■ **Work order**
Repeat the stretch of entries below from the line with "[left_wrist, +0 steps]" through the line with "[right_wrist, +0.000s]". Include both ends and add nothing.

Top of Task data

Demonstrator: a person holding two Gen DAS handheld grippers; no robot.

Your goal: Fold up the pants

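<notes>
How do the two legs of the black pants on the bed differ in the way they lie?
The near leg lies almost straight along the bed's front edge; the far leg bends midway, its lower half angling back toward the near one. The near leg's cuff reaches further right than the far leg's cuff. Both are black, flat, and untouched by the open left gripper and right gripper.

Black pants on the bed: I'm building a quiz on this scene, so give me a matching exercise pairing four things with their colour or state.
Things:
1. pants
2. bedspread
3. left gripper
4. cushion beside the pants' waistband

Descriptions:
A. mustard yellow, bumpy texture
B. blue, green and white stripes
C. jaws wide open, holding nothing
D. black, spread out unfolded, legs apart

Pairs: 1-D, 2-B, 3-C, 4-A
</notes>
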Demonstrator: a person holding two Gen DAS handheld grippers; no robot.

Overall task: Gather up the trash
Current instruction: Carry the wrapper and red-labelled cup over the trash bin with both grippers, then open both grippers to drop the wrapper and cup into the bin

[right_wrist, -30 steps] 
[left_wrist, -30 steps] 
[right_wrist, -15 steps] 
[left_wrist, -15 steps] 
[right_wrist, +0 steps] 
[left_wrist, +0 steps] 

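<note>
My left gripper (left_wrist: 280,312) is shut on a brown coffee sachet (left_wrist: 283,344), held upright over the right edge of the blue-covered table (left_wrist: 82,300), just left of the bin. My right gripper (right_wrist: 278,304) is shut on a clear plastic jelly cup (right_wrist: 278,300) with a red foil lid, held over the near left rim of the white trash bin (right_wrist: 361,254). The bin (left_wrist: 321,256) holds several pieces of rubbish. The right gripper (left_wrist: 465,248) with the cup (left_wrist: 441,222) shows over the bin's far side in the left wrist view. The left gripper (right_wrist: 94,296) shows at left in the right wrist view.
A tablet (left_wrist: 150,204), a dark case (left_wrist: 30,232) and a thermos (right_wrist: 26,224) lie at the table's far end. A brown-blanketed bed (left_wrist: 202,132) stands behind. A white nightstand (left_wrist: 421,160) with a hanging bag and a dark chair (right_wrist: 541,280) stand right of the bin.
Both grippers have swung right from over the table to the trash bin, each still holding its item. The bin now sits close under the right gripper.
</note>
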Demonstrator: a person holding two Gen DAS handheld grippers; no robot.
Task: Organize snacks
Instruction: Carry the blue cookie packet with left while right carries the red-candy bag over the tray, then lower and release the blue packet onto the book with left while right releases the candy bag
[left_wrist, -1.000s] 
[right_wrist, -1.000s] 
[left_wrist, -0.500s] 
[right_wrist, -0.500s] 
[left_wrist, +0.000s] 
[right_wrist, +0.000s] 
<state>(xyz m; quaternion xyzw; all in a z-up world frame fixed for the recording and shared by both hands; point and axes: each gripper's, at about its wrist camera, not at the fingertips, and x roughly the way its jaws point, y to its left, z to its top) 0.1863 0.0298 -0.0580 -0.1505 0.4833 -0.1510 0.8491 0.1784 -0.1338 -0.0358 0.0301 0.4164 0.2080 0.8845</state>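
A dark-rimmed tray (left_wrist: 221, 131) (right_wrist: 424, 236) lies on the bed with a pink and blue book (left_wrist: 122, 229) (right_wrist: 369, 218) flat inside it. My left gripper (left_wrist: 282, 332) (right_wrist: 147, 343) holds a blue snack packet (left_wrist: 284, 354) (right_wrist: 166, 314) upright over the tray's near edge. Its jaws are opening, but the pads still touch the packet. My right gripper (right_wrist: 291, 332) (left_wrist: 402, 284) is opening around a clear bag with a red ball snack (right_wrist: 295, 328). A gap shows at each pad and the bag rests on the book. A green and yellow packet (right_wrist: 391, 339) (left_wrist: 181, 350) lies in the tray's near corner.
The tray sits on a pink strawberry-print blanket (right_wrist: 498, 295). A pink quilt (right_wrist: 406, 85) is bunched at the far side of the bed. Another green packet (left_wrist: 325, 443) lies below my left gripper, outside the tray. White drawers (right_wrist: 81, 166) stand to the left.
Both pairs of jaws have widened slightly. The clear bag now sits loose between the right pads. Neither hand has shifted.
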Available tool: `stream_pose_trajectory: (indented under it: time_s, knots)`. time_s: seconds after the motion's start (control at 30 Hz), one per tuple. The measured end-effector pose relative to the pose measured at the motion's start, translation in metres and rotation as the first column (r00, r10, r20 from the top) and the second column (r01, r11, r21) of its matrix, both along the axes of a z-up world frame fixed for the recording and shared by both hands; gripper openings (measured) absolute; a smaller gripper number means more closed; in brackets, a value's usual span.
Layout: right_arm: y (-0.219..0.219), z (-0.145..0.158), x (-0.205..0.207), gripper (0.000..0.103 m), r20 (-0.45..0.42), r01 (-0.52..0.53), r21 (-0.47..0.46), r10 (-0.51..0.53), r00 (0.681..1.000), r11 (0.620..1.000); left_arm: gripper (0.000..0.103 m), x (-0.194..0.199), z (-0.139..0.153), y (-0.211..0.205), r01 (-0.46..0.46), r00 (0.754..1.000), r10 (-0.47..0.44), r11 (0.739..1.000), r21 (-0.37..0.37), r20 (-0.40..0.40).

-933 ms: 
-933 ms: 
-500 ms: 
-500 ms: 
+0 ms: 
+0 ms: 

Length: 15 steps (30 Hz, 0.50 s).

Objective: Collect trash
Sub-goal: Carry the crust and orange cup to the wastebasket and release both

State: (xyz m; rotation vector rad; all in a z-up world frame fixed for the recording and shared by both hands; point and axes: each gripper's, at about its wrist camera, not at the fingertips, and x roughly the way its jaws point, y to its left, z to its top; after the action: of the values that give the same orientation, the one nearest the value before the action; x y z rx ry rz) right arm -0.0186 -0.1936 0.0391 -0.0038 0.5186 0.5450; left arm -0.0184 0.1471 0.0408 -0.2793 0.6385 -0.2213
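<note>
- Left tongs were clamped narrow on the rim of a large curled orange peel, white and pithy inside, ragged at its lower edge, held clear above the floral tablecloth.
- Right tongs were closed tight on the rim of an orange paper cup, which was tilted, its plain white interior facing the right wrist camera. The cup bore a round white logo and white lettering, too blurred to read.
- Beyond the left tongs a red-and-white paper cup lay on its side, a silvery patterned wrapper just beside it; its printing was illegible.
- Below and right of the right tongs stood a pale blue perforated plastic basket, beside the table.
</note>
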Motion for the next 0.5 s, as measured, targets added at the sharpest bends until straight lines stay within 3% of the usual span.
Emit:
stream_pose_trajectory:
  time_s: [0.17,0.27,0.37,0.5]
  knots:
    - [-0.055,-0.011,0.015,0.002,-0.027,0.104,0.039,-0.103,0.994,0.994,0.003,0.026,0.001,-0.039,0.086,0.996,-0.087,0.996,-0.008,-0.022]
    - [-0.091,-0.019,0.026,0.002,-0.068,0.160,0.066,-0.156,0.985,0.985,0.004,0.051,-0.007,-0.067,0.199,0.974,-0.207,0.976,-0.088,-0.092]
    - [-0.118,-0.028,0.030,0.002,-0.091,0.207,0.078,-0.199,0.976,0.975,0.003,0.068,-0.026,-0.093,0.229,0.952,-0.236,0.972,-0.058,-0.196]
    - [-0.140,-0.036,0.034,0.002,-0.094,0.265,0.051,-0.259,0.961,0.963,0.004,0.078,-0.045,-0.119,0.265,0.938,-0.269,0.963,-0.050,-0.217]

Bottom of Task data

■ **Exercise result**
[left_wrist, +0 steps] 

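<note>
My left gripper (left_wrist: 280,312) is shut on a brown coffee sachet (left_wrist: 283,344), held upright over the right edge of the blue-covered table (left_wrist: 82,300), just left of the bin. My right gripper (right_wrist: 278,304) is shut on a clear plastic jelly cup (right_wrist: 278,300) with a red foil lid, held over the near left rim of the white trash bin (right_wrist: 361,254). The bin (left_wrist: 321,256) holds several pieces of rubbish. The right gripper (left_wrist: 465,248) with the cup (left_wrist: 441,222) shows over the bin's far side in the left wrist view. The left gripper (right_wrist: 94,296) shows at left in the right wrist view.
A tablet (left_wrist: 150,204), a dark case (left_wrist: 30,232) and a thermos (right_wrist: 26,224) lie at the table's far end. A brown-blanketed bed (left_wrist: 202,132) stands behind. A white nightstand (left_wrist: 421,160) with a hanging bag and a dark chair (right_wrist: 541,280) stand right of the bin.
Both grippers have swung right from over the table to the trash bin, each still holding its item. The bin now sits close under the right gripper.
</note>
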Demonstrator: a person holding two Gen DAS handheld grippers; no robot.
Task: Organize snacks
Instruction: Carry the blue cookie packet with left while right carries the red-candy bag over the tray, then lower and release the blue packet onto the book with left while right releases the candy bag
[left_wrist, -1.000s] 
[right_wrist, -1.000s] 
[left_wrist, -0.500s] 
[right_wrist, -0.500s] 
[left_wrist, +0.000s] 
[right_wrist, +0.000s] 

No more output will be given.